§ TASK OBJECTIVE: Transcribe every entry that follows exactly, omitting all pictures.

(Items from a data source)
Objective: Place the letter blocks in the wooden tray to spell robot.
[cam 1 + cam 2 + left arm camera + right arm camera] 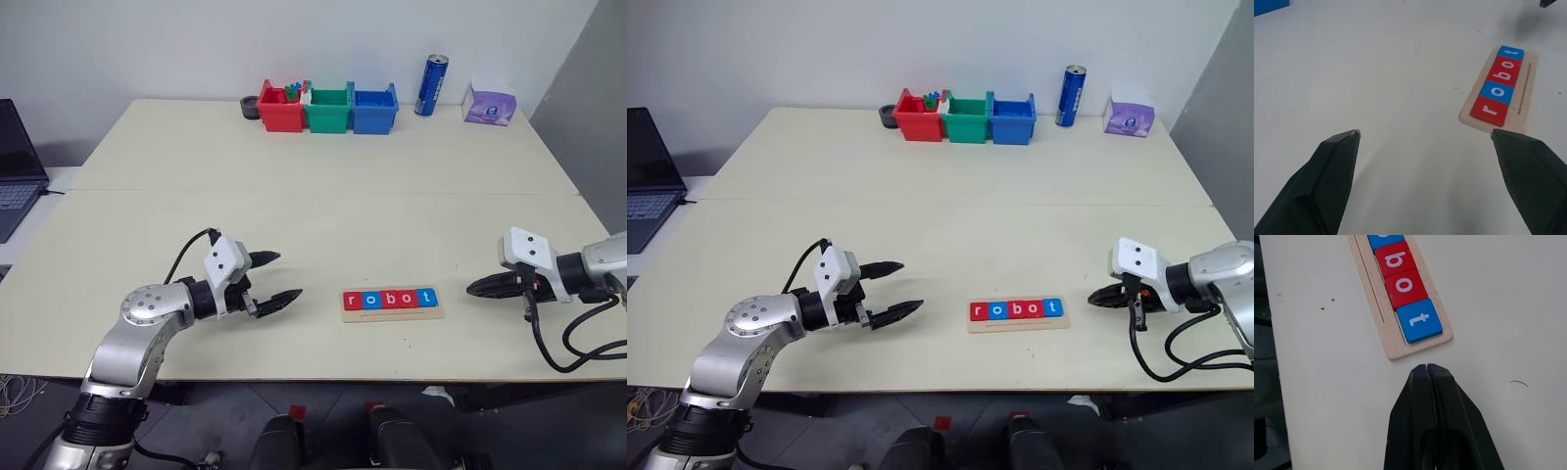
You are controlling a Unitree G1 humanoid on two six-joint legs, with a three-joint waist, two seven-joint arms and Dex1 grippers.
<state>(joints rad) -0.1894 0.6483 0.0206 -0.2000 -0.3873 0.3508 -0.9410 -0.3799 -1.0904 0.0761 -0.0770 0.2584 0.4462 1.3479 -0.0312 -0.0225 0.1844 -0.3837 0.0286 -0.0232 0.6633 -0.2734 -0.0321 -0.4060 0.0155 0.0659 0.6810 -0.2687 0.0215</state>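
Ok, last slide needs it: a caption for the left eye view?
Five letter blocks spell "robot" in the wooden tray; open left gripper, shut right gripper flank it.

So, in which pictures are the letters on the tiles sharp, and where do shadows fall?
Right wrist view: letters on the tiles sharp. Left wrist view: readable, the black fingers soft. Left eye view: soft shadow on the table under the left gripper; letters on the tray small but legible.

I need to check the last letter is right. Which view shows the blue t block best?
The right wrist view: the blue t block lies large and unobstructed at the wooden tray's end. The left wrist view shows it small and far; both eye views show it tiny.
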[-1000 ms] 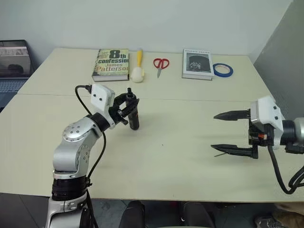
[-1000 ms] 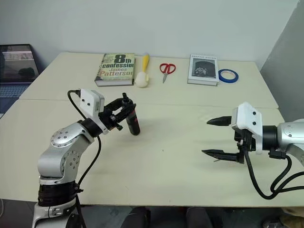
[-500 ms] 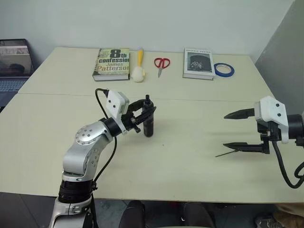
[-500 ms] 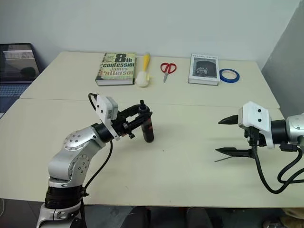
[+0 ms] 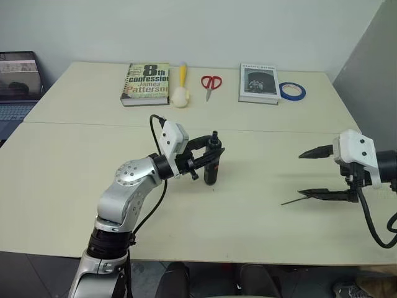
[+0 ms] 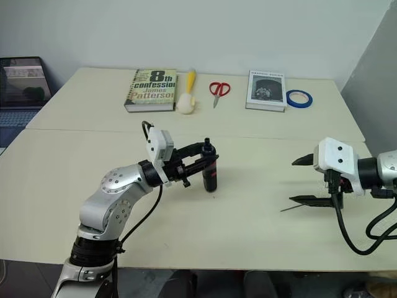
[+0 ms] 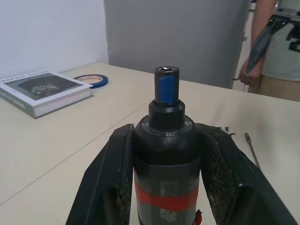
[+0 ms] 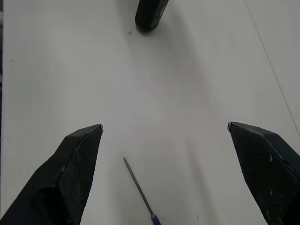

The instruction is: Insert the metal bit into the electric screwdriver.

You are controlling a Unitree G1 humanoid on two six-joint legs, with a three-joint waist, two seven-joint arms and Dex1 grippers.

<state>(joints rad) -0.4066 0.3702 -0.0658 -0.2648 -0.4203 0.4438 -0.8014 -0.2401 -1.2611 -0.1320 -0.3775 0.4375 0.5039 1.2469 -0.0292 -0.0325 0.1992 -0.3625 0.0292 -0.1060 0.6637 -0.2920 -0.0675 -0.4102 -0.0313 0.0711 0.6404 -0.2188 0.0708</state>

§ RESULT OF THIS TASK:
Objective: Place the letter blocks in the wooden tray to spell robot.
[cam 1 + cam 2 + left arm camera + right arm camera] 
You are controlling a Unitree G1 humanoid on two six-joint legs, with a three-joint waist, two seven-joint arms and Dex1 grippers.
<state>(joints rad) -0.1894 0.6483 0.0206 -0.2000 -0.3873 0.3508 -0.9410 -0.3799 -1.0904 0.0761 -0.0770 0.2584 0.4462 1.3479 -0.0312 -0.0225 0.1844 -0.3837 0.0286 -0.0232 0.6633 -0.2734 -0.0321 -0.4060 0.0155 0.0659 0.6810 -0.2687 0.0215</state>
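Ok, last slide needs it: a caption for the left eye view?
Five letter blocks spell "robot" in the wooden tray; open left gripper, shut right gripper flank it.

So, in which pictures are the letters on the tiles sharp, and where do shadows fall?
Right wrist view: letters on the tiles sharp. Left wrist view: readable, the black fingers soft. Left eye view: soft shadow on the table under the left gripper; letters on the tray small but legible.

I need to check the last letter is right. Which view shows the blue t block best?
The right wrist view: the blue t block lies large and unobstructed at the wooden tray's end. The left wrist view shows it small and far; both eye views show it tiny.
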[-1000 ms] 
[-1000 ms] 
[-500 ms] 
[-500 ms] 
[+0 ms] 
[+0 ms] 
[+0 ms] 
[+0 ms] 

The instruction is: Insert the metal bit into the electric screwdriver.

You are controlling a Unitree G1 humanoid on two six-joint legs, with a three-joint waist, two seven-joint arms and Dex1 grippers.

<state>(joints rad) -0.4066 0.3702 -0.0658 -0.2648 -0.4203 0.4438 -0.8014 -0.2401 -1.2611 -0.1320 -0.3775 0.4375 0.5039 1.2469 -0.0292 -0.0325 0.1992 -0.3625 0.0292 -0.1060 0.6637 -0.2920 -0.0675 -0.4102 -0.0313 0.0711 0.6404 -0.2188 0.0708</state>

The requested output has now been given in full.